Northrop Grumman’s first-of-its-kind MEV was launched aboard a Proton rocket and released into orbit on October 9. Using its electric propulsion, the MEV will take about three-and-a-half months to reach geostationary orbit where it will dock with the Intelsat 901 satellite and provide the propulsion and attitude control needed to extend its life.


Stephen Spengler

Intelsat 901 has been serving customers and orbiting the Earth since June 2001 and it is low on fuel but still very capable to meet our customers’ business needs for years to come,” said Intelsat CEO Stephen Spengler during an interview at the Satellite Innovation 2019 conference last month in Mountain View, California.

The MEV will extend the spacecraft’s life for five years, then the servicing vehicle could detach and help out additional, aging spacecraft. “As these MEVs are further developed with robotics, we have a satellite that has a C-band reflector that never opened (Intelsat 28) and I’d love to see one of these service vehicles go up there with a robotic arm capable of putting that satellite into full service,” said Spengler. “There are endless possibilities and opportunities that we can address as we make these new advancements in space with new satellite innovations.”

New innovations in space are driven in part by experience — a big reason why established and new spacecraft manufacturers and launch vehicle providers are looking to firms like TriSept Corporation for launch integration and management expertise. TriSept has enabled the launch of more than 200 satellites over the last 25 years and the company is poised to play a lead integration role for a series of government and commercial missions over the next few years.


Rob Spicer

TriSept CEO Rob Spicer is especially focused on an upcoming mission early next year that is aimed at offering a solution to the mounting orbital space debris challenge. The company has brokered a rideshare slot aboard a Rocket Lab Electron and will serve as launch integrator for Millennium Space Systems’ DRAGRACER mission devoted to testing new tether technologies designed to deorbit spacecraft in mere days or weeks (as opposed to months or years) after their missions are completed.

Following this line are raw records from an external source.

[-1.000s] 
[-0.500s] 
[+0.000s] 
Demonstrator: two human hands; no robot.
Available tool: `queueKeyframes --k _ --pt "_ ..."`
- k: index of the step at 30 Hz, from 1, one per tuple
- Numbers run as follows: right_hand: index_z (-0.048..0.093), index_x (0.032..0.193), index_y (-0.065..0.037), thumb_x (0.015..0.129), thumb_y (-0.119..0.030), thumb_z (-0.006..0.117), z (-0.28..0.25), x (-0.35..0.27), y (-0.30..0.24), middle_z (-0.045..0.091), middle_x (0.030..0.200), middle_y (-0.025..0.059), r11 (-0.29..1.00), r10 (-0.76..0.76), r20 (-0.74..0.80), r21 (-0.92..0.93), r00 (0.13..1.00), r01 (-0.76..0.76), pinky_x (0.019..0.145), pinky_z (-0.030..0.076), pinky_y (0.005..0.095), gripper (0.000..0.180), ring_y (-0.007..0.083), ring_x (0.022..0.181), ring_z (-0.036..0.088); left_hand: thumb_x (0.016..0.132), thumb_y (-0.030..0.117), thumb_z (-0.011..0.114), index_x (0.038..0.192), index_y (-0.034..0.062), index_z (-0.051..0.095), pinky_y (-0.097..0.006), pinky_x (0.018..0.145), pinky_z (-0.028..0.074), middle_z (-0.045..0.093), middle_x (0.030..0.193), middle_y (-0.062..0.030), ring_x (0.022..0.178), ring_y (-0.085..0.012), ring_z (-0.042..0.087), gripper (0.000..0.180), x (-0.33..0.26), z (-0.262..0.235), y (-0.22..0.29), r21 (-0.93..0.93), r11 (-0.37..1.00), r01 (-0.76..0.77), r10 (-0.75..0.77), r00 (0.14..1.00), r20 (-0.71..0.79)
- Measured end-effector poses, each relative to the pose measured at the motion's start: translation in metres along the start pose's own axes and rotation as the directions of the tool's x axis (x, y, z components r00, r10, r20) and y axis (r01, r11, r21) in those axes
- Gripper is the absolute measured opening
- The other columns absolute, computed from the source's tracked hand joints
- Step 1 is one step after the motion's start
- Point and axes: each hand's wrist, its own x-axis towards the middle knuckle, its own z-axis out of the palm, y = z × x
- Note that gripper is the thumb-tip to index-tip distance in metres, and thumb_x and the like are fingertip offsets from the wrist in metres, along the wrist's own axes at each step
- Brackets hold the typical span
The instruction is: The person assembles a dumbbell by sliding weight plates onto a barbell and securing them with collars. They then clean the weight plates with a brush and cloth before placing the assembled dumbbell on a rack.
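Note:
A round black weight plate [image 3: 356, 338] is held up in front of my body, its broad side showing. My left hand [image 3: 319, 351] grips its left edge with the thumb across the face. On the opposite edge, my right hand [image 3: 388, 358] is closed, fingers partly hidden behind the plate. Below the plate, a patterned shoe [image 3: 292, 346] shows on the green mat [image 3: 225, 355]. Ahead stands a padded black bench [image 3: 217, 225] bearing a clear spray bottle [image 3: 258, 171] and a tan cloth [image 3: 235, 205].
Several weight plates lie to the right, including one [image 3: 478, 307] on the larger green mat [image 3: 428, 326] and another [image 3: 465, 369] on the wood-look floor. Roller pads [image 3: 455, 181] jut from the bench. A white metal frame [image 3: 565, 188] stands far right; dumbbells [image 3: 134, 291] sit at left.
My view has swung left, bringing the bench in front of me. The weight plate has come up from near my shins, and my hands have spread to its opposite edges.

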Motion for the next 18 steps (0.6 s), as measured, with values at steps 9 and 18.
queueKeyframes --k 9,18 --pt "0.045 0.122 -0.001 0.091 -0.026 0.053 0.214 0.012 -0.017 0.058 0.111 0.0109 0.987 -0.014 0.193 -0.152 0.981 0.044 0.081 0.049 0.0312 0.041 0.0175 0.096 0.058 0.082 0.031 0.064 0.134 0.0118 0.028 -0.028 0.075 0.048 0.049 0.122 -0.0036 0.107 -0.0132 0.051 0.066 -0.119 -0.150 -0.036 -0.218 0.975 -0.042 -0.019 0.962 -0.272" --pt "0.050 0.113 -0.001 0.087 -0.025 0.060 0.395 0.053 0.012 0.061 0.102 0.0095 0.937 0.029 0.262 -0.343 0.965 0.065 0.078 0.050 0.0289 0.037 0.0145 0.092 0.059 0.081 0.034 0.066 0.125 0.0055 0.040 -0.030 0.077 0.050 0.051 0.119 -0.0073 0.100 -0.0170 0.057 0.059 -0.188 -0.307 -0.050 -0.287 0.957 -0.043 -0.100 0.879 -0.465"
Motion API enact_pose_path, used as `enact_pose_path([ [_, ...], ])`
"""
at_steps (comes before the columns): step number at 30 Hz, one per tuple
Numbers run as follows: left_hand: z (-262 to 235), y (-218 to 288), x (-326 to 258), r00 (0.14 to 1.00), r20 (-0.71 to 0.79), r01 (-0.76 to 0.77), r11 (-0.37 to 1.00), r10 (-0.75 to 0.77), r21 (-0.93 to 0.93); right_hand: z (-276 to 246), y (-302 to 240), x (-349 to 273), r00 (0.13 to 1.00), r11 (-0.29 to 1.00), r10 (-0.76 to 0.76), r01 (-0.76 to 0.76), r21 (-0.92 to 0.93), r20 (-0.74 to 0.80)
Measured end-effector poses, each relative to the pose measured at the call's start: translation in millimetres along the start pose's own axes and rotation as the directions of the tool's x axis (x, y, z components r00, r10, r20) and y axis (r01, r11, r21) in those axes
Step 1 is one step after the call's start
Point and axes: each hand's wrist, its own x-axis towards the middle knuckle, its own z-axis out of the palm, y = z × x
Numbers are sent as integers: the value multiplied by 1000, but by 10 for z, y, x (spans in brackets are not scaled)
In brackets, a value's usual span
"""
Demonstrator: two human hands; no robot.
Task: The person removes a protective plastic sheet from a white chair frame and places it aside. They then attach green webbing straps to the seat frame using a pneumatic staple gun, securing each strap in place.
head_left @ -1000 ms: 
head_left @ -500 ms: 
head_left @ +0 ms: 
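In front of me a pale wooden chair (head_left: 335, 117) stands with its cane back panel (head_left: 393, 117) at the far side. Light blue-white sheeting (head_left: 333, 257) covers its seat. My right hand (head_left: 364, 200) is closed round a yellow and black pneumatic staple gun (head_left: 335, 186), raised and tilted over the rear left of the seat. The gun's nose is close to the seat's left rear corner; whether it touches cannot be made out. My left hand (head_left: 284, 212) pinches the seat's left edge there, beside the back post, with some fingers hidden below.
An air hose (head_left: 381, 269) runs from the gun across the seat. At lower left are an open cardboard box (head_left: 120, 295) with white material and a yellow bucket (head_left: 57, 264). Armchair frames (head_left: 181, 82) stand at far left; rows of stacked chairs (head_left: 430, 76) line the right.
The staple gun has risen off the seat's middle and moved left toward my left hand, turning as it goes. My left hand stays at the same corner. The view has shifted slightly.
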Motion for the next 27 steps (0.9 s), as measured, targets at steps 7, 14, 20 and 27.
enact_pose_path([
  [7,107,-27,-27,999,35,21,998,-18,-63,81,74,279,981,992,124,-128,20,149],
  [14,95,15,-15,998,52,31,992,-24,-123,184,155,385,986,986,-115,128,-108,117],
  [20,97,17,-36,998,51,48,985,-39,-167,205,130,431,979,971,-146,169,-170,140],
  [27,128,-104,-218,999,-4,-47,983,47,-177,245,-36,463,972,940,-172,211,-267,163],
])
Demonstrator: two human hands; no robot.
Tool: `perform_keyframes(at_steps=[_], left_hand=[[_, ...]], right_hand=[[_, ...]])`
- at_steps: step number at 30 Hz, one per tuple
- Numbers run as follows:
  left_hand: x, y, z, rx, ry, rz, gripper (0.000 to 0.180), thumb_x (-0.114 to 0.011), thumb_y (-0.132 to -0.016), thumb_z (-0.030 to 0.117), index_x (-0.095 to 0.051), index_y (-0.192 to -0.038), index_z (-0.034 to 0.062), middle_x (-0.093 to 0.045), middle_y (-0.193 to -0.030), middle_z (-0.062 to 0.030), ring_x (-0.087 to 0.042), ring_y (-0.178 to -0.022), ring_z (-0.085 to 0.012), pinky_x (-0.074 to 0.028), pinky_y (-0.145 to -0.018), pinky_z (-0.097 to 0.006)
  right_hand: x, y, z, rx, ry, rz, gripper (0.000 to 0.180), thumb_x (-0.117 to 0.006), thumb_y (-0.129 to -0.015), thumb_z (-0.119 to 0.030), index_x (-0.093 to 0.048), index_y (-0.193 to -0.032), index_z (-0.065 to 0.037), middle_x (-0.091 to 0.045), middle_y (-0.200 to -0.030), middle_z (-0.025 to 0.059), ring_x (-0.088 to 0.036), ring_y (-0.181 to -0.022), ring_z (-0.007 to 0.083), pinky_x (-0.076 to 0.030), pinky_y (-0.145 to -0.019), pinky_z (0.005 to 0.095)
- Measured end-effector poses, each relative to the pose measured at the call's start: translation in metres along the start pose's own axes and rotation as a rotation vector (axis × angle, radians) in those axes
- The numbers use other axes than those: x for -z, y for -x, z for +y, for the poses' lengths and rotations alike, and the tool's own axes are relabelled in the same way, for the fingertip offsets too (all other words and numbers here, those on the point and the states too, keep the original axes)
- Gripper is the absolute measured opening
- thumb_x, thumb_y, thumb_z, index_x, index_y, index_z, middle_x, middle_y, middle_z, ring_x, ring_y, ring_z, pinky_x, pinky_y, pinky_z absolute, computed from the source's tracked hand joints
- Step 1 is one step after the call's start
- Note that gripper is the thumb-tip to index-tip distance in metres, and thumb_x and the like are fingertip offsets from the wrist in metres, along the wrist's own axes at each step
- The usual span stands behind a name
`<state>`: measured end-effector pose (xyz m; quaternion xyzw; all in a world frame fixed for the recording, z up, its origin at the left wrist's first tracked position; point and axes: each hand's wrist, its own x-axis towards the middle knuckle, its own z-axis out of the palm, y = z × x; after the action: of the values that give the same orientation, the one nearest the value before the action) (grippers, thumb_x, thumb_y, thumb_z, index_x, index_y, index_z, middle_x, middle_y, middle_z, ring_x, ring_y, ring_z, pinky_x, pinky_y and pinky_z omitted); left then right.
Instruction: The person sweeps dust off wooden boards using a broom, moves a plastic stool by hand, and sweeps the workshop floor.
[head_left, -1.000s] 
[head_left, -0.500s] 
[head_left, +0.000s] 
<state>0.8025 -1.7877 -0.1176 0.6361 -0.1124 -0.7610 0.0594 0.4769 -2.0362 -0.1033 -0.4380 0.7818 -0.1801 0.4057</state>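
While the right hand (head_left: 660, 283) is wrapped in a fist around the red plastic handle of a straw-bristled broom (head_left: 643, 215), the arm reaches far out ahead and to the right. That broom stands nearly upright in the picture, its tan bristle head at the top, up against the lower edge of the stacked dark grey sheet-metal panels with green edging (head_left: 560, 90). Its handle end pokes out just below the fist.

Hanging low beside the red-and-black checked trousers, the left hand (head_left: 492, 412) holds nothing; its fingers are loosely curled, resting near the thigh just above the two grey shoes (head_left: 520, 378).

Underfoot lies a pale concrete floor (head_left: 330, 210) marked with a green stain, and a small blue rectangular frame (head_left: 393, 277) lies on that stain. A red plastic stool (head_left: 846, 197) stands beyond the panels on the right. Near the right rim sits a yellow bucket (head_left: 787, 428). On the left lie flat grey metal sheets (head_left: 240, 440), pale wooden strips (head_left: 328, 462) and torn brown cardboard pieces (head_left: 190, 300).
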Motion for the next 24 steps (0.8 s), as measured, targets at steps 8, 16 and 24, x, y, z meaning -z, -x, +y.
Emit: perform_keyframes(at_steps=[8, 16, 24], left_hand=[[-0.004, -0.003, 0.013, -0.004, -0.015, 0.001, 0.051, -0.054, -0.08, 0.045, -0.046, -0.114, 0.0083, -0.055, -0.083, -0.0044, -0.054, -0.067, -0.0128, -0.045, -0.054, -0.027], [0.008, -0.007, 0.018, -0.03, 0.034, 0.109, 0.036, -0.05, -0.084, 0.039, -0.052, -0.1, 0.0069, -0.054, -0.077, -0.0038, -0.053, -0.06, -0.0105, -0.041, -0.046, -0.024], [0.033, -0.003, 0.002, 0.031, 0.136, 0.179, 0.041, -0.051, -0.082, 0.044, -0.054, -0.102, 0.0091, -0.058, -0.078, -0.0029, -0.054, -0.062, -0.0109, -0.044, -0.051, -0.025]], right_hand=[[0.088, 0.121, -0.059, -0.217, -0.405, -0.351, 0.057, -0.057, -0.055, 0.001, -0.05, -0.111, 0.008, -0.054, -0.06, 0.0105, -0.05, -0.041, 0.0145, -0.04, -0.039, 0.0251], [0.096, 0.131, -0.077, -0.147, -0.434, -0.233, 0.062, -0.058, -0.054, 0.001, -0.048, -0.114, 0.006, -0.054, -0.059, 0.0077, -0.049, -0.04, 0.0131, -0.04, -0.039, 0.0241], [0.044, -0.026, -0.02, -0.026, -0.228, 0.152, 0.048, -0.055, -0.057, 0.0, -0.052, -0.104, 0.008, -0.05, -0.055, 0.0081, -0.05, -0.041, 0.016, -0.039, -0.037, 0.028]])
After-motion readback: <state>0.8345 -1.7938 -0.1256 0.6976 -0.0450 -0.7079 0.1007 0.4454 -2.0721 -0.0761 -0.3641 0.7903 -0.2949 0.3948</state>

Recent advancements in both traditional and new space markets are mind boggling, many that I’m honored to say the TriSept team has had a big role in conceptualizing and developing,” Spicer shared, referring to cubesat rideshare innovations and orbital debris solutions. “As we collectively move into the new space era with thousands of big and small satellites launching into LEO, MEO and GEO, we must also take important steps to ensure the responsible operation of these spacecraft.”

Focused on the Future in Space
ULA’s top guy is thrilled with the prospect of transporting multiple payloads for exciting future missions, as his team vies for NASA’s Psyche operation – a journey to a unique asteroid orbiting the Sun between Mars and Jupiter.

Whether NASA selects ULA for Psyche or not, to deliver an observation probe to the surface of what scientists believe may be the pure iron core of an early planet, the mission has had a significant impact on the design of ULA’s Vulcan Centaur rocket.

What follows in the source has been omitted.